Mr. Monk Gets on Board
- First edition 2014 hard cover
- Author: Hy Conrad
- Language: English
- Series: Monk mystery novel series
- Genre: Mystery novel
- Publisher: Signet Books
- Publication date: January 7, 2014
- Publication place: United States
- Media type: Print (hardcover)
- ISBN: 978-0-451-24095-8
- Preceded by: Mr. Monk Helps Himself
- Followed by: Mr. Monk Is Open For Business

= Mr. Monk Gets on Board =

2014 novel by Hy Conrad

Mr. Monk Gets on Board is the seventeenth novel based on the television series Monk. It was published on January 7, 2014. Like the other novels, the story is narrated by Natalie Teeger, Monk's assistant. It is the second novel in the series to be written by Hy Conrad. It was originally meant to be an episode of the show, but was scrapped due to the cruise line company that owned the ship making too many demands.

==Plot summary==
Natalie completes the requirements and receives a license as a private investigator, and proceeds to attend a business seminar at sea with Adrian Monk. When the alarm is pulled and the ship drops anchor, they discover the dead body of the cruise director in the sea. She has alcohol in her system, so her death is deemed an accident, but Adrian Monk isn't convinced.

==List of characters==

===Characters from the television series===
- Adrian Monk: The titular detective, played in the series by Tony Shalhoub
- Natalie Teeger: Monk's loyal assistant and the narrator of the book, played on the series by Traylor Howard

==Background==
In his author's note, Hy Conrad said that this novel was adapted from the script for a never-filmed episode of season 3 called "Mr. Monk Is At Sea". The premise of that episode had Monk and Sharona Fleming investigate a murder on a cruise ship. Had the episode been filmed, it probably would have taken the place of "Mr. Monk and the Game Show," the sole episode of the series where none of the supporting cast appear. Conrad noted that while USA Network approved the script, the episode got canned because they were unable to find a real cruise ship to secure for filming, as cruise lines were very sensitive about murders being committed on-board or people falling overboard. The script subsequently ended up in the vault. In the next few seasons, the writers would turn to the script of "Mr. Monk Is At Sea" when running low on ideas and make calls, but it became the show's white whale.

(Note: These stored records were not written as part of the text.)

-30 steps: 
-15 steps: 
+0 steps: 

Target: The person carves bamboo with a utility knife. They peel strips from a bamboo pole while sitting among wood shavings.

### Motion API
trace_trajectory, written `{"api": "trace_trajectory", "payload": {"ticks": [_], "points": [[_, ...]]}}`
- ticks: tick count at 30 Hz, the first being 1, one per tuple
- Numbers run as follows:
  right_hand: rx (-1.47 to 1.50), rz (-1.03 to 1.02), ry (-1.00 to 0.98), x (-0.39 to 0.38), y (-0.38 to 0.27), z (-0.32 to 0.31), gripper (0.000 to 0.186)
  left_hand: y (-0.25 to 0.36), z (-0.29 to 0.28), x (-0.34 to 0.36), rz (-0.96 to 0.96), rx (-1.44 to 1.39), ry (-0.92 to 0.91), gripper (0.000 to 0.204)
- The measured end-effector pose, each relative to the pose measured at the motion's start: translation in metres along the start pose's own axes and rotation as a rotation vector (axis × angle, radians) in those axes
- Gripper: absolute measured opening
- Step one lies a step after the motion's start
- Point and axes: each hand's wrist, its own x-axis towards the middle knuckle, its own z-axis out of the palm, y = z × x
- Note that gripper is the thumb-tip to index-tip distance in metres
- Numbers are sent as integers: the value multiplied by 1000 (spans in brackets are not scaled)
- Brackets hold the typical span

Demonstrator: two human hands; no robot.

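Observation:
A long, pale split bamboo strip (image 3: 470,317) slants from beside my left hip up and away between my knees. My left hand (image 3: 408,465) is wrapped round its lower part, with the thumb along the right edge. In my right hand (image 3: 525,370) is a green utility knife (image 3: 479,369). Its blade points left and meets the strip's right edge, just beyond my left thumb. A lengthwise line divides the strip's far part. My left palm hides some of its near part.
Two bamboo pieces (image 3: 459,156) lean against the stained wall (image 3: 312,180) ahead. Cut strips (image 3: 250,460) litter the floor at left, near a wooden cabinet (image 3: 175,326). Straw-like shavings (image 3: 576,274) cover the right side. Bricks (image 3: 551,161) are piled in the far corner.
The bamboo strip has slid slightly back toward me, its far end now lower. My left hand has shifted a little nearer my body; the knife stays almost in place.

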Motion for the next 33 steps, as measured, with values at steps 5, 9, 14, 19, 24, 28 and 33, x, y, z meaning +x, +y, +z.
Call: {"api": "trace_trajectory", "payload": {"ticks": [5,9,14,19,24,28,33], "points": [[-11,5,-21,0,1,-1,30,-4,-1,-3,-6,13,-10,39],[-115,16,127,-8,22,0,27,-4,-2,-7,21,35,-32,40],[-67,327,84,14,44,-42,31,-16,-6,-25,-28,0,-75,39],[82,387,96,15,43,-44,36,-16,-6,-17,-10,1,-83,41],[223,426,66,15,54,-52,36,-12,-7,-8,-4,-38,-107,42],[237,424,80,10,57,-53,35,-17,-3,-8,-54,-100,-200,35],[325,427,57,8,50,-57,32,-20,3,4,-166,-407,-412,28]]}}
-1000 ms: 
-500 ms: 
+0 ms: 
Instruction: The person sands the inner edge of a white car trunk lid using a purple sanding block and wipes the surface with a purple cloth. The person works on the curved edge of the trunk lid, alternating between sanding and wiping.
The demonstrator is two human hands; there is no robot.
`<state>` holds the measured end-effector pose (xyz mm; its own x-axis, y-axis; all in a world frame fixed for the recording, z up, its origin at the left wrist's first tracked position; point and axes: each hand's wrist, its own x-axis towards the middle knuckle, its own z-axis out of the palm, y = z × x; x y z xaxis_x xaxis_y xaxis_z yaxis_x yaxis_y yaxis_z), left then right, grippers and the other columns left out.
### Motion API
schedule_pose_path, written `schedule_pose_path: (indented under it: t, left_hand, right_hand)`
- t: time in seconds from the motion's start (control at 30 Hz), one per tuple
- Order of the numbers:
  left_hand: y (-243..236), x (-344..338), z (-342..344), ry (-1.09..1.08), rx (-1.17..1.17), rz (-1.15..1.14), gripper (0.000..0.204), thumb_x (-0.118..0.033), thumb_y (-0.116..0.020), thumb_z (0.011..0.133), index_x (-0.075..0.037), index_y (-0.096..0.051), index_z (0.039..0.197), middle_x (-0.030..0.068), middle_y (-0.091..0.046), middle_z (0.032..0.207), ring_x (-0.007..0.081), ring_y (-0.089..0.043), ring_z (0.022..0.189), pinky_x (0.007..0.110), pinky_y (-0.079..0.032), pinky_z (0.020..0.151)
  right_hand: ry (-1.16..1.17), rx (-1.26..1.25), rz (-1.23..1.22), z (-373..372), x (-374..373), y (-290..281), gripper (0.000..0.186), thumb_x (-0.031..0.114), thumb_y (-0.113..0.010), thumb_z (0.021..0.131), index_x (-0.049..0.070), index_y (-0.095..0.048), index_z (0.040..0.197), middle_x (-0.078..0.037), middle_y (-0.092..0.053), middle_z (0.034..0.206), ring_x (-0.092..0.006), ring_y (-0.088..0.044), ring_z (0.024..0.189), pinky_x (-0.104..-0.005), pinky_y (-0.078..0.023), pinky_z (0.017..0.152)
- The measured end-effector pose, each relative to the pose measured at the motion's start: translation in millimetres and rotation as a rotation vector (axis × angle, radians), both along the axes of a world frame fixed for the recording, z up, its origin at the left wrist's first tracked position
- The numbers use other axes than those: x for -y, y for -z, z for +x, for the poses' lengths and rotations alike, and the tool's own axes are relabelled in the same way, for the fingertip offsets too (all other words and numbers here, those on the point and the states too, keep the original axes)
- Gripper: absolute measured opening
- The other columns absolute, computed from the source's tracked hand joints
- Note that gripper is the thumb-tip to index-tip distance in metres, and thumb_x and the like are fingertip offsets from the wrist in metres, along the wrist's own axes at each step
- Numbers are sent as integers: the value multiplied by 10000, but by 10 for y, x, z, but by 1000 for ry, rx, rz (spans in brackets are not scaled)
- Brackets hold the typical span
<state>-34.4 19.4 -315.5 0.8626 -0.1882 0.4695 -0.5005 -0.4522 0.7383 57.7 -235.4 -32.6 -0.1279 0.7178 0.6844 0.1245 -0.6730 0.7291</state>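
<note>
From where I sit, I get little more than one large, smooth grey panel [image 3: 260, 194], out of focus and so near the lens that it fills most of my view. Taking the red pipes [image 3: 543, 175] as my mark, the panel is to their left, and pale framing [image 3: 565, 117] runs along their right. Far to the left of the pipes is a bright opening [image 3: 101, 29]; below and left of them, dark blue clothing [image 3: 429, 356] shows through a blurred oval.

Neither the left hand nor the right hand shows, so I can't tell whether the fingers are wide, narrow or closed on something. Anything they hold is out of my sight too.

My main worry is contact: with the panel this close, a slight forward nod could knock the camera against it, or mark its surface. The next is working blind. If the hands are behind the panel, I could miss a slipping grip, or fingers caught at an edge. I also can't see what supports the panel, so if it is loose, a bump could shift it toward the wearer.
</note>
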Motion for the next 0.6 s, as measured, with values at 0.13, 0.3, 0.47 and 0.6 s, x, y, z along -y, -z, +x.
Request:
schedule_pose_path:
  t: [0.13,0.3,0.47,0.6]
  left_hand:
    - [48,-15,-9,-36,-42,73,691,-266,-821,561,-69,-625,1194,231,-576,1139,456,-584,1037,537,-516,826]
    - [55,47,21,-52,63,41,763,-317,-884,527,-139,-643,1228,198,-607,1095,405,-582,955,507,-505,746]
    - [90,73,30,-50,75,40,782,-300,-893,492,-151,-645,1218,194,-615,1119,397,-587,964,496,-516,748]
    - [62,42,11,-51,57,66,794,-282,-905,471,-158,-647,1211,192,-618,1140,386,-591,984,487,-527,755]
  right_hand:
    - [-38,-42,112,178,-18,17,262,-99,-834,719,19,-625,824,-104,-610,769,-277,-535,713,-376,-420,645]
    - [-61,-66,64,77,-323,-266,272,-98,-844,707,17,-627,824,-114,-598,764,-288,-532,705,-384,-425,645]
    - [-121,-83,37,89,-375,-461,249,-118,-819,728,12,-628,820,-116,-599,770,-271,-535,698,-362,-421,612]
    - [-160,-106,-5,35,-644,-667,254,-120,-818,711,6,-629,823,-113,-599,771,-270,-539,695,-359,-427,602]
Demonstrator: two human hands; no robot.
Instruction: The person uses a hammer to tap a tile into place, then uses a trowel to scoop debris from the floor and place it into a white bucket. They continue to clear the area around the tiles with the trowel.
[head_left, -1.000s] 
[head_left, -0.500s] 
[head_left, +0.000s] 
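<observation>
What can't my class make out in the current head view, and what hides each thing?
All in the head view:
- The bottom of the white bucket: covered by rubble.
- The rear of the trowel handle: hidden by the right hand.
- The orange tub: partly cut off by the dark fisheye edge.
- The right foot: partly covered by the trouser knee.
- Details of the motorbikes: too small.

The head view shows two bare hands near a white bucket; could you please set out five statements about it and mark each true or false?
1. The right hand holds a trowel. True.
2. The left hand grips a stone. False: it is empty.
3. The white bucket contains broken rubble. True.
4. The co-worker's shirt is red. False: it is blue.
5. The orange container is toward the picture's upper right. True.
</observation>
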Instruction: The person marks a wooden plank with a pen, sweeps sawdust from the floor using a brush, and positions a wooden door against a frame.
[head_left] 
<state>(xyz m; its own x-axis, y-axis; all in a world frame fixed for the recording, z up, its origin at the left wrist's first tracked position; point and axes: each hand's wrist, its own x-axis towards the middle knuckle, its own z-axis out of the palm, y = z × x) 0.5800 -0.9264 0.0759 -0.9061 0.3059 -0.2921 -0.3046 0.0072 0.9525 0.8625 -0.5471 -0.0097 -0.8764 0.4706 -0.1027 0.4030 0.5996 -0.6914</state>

Mr. Monk Gets on Board is described by Conrad as being the plot of "Mr. Monk Is At Sea," but with some changes: the replacement of Sharona with Natalie, the addition of a subplot involving a book collector named Malcolm Leeds, and a visit to Mexico that includes a meeting with Captain Alameda, the San Macros police captain from season 2's "Mr. Monk Goes to Mexico".

==Reception==
The West Orlando News praised the book and recommended it to fans of the television series.